__Action item__:
Nothing but an exact copy is wanted: the line with "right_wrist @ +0" and each line after it in the data below, last line included.

Recorded information section start

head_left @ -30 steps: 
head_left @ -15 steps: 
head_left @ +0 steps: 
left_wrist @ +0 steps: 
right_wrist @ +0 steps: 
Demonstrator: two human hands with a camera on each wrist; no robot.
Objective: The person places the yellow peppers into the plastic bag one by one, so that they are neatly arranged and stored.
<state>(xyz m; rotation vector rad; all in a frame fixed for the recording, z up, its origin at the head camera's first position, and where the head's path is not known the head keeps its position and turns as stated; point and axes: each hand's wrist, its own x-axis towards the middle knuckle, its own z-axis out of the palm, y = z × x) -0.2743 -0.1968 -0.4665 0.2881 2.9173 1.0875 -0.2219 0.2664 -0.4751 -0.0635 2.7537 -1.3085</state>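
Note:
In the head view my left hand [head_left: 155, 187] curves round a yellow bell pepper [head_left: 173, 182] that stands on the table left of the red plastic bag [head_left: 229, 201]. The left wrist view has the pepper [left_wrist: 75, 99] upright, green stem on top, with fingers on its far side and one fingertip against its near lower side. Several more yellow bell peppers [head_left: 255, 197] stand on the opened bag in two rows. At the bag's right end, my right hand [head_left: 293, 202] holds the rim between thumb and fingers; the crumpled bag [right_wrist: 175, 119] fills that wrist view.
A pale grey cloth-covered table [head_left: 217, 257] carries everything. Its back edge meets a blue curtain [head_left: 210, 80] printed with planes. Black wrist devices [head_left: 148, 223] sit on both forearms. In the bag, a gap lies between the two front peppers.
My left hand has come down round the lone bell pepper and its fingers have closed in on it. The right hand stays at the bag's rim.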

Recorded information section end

__Answer to the exercise__:
right_wrist @ +0 steps: 
Demonstrator: two human hands with a camera on each wrist; no robot.
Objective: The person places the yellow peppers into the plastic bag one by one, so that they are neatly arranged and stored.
<state>(xyz m; rotation vector rad; all in a frame fixed for the recording, z up, its origin at the head camera's first position, and where the head's path is not known the head keeps its position and turns as stated; point and axes: each hand's wrist, its own x-axis towards the middle knuckle, its own z-axis out of the palm, y = z × x) -0.2743 -0.1968 -0.4665 0.2881 2.9173 1.0875 -0.2219 0.2664 -0.4751 -0.0635 2.7537 -1.3085</state>
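Note:
In the head view my left hand [head_left: 155, 187] curves round a yellow bell pepper [head_left: 173, 182] that stands on the table left of the red plastic bag [head_left: 229, 201]. The left wrist view has the pepper [left_wrist: 75, 99] upright, green stem on top, with fingers on its far side and one fingertip against its near lower side. Several more yellow bell peppers [head_left: 255, 197] stand on the opened bag in two rows. At the bag's right end, my right hand [head_left: 293, 202] holds the rim between thumb and fingers; the crumpled bag [right_wrist: 175, 119] fills that wrist view.
A pale grey cloth-covered table [head_left: 217, 257] carries everything. Its back edge meets a blue curtain [head_left: 210, 80] printed with planes. Black wrist devices [head_left: 148, 223] sit on both forearms. In the bag, a gap lies between the two front peppers.
My left hand has come down round the lone bell pepper and its fingers have closed in on it. The right hand stays at the bag's rim.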

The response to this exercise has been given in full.